I remember well the excesses of the 1990s Dotcom Bubble. While the big name failures of that era are well known to all (e.g. Webvan, Pets.com, Geocities, Kozmo), I also had many personal connections directly and through colleagues with less well known companies. One of my startups had raised a $30M A round on $100M pre-money valuation with no revenue traction; a good friend contracted for a company that within 18 months of founding was acquired for $400M with nominal revenue; I provided consulting to a local company that floundered trying to ship a product for two years before being acquired for $1B. I also remember the excessive focus on “eyeballs”, “mindshare” and “land grab” at the expense of revenue. Sound familiar?
But there is something odd about all this bubble talk for me in 2014. I have absolutely no personal connection with it. I do not know colleagues whose companies are overvalued, or that have been acquired for what could be considered an excessive price. I am not talking with investors complaining about logic-defying valuations, nor am talking with founders who are driving their businesses with an exclusive focus on mindshare over revenue. In other words: I am missing this bubble entirely.

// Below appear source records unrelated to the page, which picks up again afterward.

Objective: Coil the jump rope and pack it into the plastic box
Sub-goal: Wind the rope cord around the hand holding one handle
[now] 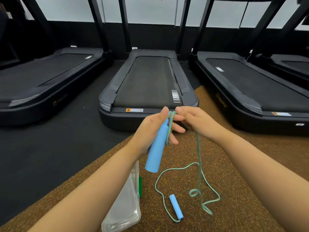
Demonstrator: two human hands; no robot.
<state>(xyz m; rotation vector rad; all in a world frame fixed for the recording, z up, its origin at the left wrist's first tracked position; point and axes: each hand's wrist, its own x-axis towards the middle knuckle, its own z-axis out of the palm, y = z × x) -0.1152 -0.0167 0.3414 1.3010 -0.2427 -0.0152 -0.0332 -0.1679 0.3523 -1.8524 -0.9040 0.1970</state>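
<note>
Jump rope: the rope [199, 153] is blue-green and braided; a few turns lie against the blue handle [158, 144] that the person holds up in front of the body; the rest hangs down from the hands and lies loose on the brown speckled floor [234, 164].
Second handle: it [176, 206] lies on the floor near the box, with the rope end looped at its near tip.
Left hand: the left hand [155, 129] is closed around the upper part of the held handle, with the thumb up and the fingers pressing the turns of rope against it.
Right hand: the right hand [192, 120] pinches the rope at the top of the coil, just beside the left thumb.
Risk, turns: the turns probably slide off the smooth handle if the left fingers loosen; then the coil opens.
Risk, tangle: the loose rope makes small loops on the floor [194, 192]; pulling it up fast may tighten one into a knot.
Risk, second handle: it may drag and swing when the slack runs out, and hit the box.
Plastic box: the clear plastic box [123, 210] lies on the floor under the left forearm; nothing of the rope is in it; whether it is open or closed, one cannot tell; a green part [140, 186] shows at its edge.
Around: black treadmills [148, 81] stand ahead.
</note>
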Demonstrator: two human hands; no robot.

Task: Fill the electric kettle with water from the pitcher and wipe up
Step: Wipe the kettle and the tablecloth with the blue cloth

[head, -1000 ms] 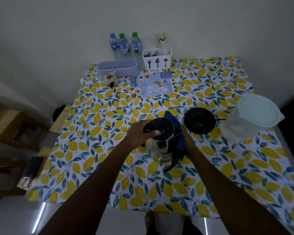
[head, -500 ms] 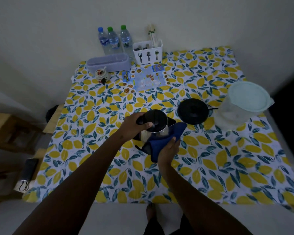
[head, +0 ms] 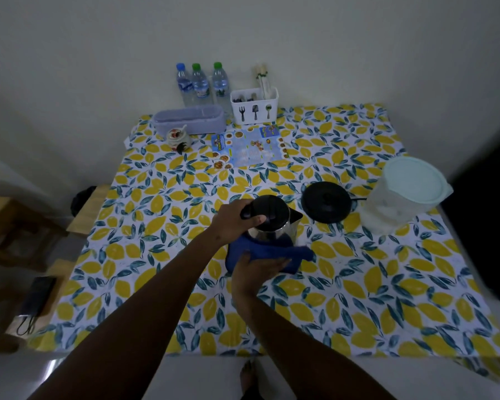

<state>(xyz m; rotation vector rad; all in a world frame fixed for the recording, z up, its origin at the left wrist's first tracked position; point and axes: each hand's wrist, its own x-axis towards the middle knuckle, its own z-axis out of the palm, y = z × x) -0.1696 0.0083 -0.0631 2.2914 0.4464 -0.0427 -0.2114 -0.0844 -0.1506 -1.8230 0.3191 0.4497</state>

My best attempt at an explanation: unlike the Dotcom Boom of the 1990s, this bubble seems to be missing Boston entirely. While the Silicon Valley community is talking about excessively valued companies and overpriced acquisitions, I see local companies focused more on building value for customers and revenue for their businesses. Don’t get me wrong: there has been a surge in entrepreneurial activity and investment in the Boston area - but as best I can tell, it seems grounded in fundamentally sound business practices.
Is this bubble missing us entirely, or are we just late to the party?